:: Your goal ::
Everything from the line holding "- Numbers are" to the end of the listing below should be copied exactly, line for line, minus the pictures.

:: Input data ::
------------------------
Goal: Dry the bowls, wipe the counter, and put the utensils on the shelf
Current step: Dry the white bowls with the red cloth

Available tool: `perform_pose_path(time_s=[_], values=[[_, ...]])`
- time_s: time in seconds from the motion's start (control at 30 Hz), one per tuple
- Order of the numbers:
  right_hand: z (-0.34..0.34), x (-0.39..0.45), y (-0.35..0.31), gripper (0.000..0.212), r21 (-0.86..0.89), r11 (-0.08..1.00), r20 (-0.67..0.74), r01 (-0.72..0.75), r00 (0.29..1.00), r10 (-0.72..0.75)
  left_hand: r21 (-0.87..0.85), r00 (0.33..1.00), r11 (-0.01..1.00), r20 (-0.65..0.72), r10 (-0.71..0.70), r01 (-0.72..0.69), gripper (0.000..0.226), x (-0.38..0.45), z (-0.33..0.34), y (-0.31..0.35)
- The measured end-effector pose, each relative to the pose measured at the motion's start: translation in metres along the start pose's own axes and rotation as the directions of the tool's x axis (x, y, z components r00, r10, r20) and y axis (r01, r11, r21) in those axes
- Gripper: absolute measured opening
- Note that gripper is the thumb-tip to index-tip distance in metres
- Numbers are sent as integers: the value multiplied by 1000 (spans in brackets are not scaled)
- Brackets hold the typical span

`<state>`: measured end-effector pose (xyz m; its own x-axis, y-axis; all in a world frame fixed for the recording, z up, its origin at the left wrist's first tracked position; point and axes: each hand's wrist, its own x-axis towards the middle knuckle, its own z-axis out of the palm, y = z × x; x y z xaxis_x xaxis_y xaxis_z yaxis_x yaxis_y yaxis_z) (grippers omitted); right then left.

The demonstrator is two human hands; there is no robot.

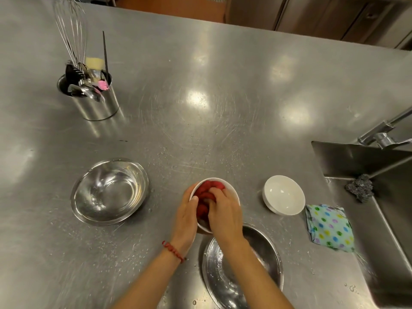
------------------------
:: Output below ::
- Numbers are sent as integers: the value multiplied by 1000 (spans in brackets are not scaled)
- Brackets hold the typical span

`<state>`: measured end-effector pose (xyz m; its own x-axis, y-axis; all in a world frame fixed for the recording, z up, its origin at the left wrist's first tracked position; point and axes: each hand's wrist, its own x-axis towards the middle knuckle, its own z-axis out of the palm, y = z × x; x y z xaxis_x xaxis_y xaxis_z yaxis_x yaxis_y yaxis_z) (grippers omitted); right then left.

The demonstrator is two human hands; there is no robot.

The output is complete as shown.